Ohio2006 Blog

News, analysis, and comments on Ohio elections.

Friday, August 4

Atty Gen: Dann (D) Offers Some Thoughts on Campaign

Russell Hughlock at Buckeye State Blog has a thoughtful post today on the campaign for attorney general of State Sen. Marc Dann (D-Youngstown), and it reminded me that I have been meaning to post something based on some notes I have from talking to Dann about his race right after his press conference on Wednesday.

For one thing, Dann said that he and Secretary of State candidate Jennifer Brunner (D-Columbus) will be making a joint announcement in the next week or two about how the two of them, once installed in their respective state offices, would work together to protect the integrity of the 2008 elections. This is a brilliant idea. Ohio voters are very concerned about the fairness of the election process, so it is perfectly logical and compelling for the two Democrats seeking to be the state's chief law enforcement officer and chief supervisor of elections to campaign together on this issue.

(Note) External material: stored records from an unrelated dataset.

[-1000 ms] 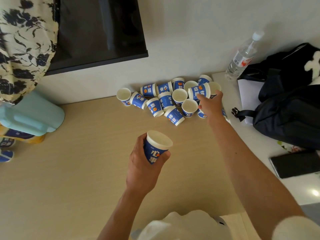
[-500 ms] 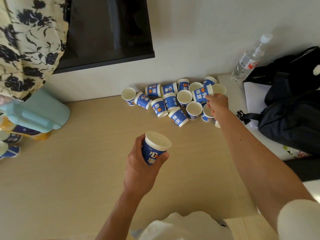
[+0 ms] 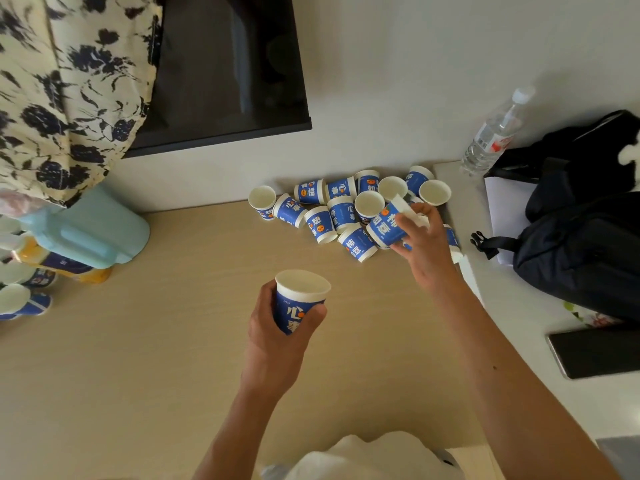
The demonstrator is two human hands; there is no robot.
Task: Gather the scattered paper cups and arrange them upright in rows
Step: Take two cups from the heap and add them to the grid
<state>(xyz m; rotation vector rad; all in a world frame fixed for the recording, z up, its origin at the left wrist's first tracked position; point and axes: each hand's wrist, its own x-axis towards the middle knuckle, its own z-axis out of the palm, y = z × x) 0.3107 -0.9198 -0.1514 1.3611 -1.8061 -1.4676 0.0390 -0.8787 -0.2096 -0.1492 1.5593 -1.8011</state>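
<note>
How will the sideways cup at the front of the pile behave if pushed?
The sideways cup probably rolls in a curve, since its rim is wider than its base. It looks light and thin, so it likely slides easily on the smooth table and dents if squeezed.

Each paper cup (image 3: 341,216) is showing a blue wall with white lettering, an orange spot and a white inside. The curtain (image 3: 62,91) is carrying dark navy flowers on cream, while the jug (image 3: 93,230) is showing pale teal and the tabletop (image 3: 156,341) a light wood grain. The backpack (image 3: 581,244) is showing black.
</note>
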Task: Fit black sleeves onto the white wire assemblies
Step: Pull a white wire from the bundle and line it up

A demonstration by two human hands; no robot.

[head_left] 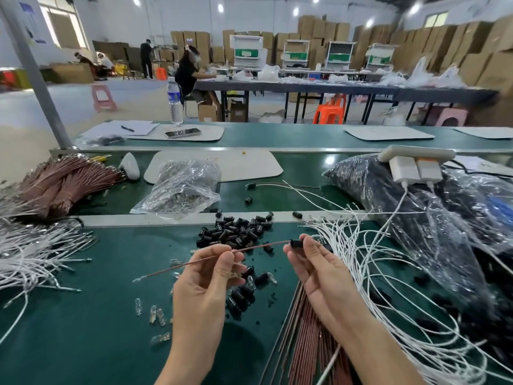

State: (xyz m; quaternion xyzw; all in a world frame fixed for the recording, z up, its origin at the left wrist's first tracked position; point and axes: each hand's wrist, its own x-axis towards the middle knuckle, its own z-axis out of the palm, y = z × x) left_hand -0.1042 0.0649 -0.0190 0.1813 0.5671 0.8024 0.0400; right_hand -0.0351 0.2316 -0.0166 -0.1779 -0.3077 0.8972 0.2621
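Sleeve (296, 243) sits between right hand (319, 273) fingers (308, 244); left hand (206, 276) pinches its wire (261, 245).

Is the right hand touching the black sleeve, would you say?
Touching; the head view shows the right hand pinching the black sleeve between thumb and finger.

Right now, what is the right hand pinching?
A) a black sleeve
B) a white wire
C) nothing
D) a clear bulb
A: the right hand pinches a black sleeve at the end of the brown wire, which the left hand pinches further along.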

As to his own race, Dann remarked that he had something of an epiphany when he realized that "the weakness of Betty Montgomery (R) is my strength." What he means is that while Dann has been doing everything he could do as a private person to pursue corruption in Ohio government, Montgomery has had all the powers of her elected offices and has done nothing. Montgomery "would have been the hero" if she had pursued the Tom Noe/Coingate mess at the Bureau of Workers Compensation, but instead she received a troublesome audit in 2004 and "sat on it until the story broke in the Toledo Blade." If Montgomery "is such a great prosecutor, how did she miss that?" Dann, on the other hand, has "been the person doing her job for her, in the roundabout way available to a private citizen," i.e., Freedom of Information Requests and lawsuits. (This sounds a lot like what Russell wrote in his post today.) Dann acknowledged that "people like Betty," but he said that he doesn't need to portray her as corrupt to win, just "show that she turned her head the other way."

Dann agreed that the Democratic legislative caucuses have been doing more things like filing briefs lately (such as filing a brief in a new school funding case), and he said there are good reasons for this. Ohio doesn't recognize legislative history in court ("very frustrating," he said, and I can imagine), so an amicus brief is a way for legislators to "get at what the legislature meant" in passing laws that are in dispute. Also, "Democrats will be successful in 2006," Dann said, "because we're doing things other than just making speeches on the floor of the General Assembly," which don't tend to get very much attention. He also noted that "people got more interested in state government" when they realized that they were "getting robbed blind."

As to the Ohio Democratic Party in general, Dann commented that two things are very different this year. First, there is a great deal more cooperation going on, and second, Democrats are now the party of "fiscal conservatism" because the Republicans have been so wasteful. He said that there are at least two additional financial scandals that may be about to break. One has to do with $17 million in no-bid computer contracts at the BWC (the AP is looking into this, he said), and the other has to do with pharmacy benefit intermediaries throughout the state, who negotiate rebates from drug companies on top of the fees they receive from the state for processing the benefits, all contracted on a no-bid basis. As another example of waste Dann mentioned that the Democratic Senators brought forward an amendment to legislation that would add interest to money owed for child support, and the Department of Jobs and Family Services reported that the cost of reprogramming their computers to accommodate the interest would be $20 million. Scowling, Dann said "I know a guy on my block who could do it for free!" Nevertheless, a no-bid contract "has the government all tied up."

These scandals and waste all mean money lost to the state, but the Republicans "raise campaign cash from the people who are profiting." Dann is "thinking that 2% [of the state budget] is not an unreasonable estimate of the overspending that is going on," which "amounts to a million dollars every two years" [I'm not totally sure I heard that right.] If that overspending could be eliminated, he said, "the savings would go half way to curing the school funding deficit."

Finally, I asked Dann about debates with Montgomery, and he said that the City Club of Cleveland would be hosting one. He also said that radio hosts Lanigan and Malone had offered to host a debate, and Dann has accepted, saying he has a "great face for radio."

CORRECTION:
As Anastasia points out, I did not hear Dann right. It's a billion dollars every two years that the Republicans have caused the State of Ohio to overspend, not a million dollars.

1 Comments:

At 8:05 PM, Anonymous Anonymous said...

Hi, Jeff. Anastasia here. Very good report and very accurate as I can attest, being the other person there. However, there's a crucial little typo at the end you should fix- that was a BILLION dollars every two years lost to taxpayers due to corruption, not a million. Republicans don't steal that small! They don't like living "poycheck to paycheck" like us peons.